Zendaya attended Fruitvale Elementary School in Oakland, where her mother taught. She was described as energetic and outgoing at home but reserved and shy at school. At the end of her first school year, her parents had her repeat kindergarten to help build her confidence. Because of her father's passion for basketball, Zendaya's parents enrolled her in a local basketball team. After losing interest in the sport, she switched to soccer and track, but lost interest in those sports, too. At age six, Zendaya and two of her friends performed a play at school for Black History Month.
== Career ==
=== 2004–2009: Beginnings ===
At age eight, Zendaya joined Future Shock Oakland, a hip-hop dance group with which she performed for three years. She also spent two years dancing hula with the Academy of Hawaiian Arts. After deciding to pursue acting, Zendaya assisted her mother, who spent the summer working as a house manager at the California Shakespeare Theater. There, she assisted patrons with their seats and sold fundraising tickets, but her primary interest was in the performances. Her first acting role was as a silkworm in her school's production of James and the Giant Peach. At age eleven, she began attending Oakland School for the Arts and was cast in several roles in local theaters. Zendaya portrayed Little Ti Moune in Once on This Island at the Berkeley Playhouse. She played Joe—a role originally written for a male performer—at TheaterWorks' Palo Alto production of Caroline, or Change.

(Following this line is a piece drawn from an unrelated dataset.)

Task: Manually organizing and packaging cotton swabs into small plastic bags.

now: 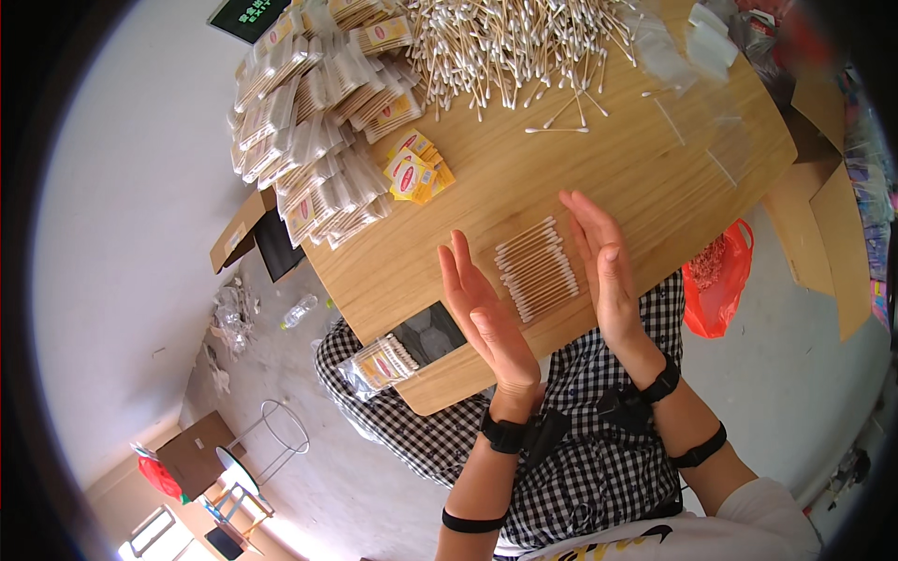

By the sixth grade, Zendaya had played Lady Anne in Richard III and Celia in As You Like It and had participated in a production of Twelfth Night. When she was in seventh grade, she and her father moved to a small apartment in downtown Los Angeles, while her mother remained in Oakland. She later reflected that her father was highly attuned to her ambitions, and she "missed a lot of fun things" while pursuing her dreams. In 2015, she graduated from Oak Park High School.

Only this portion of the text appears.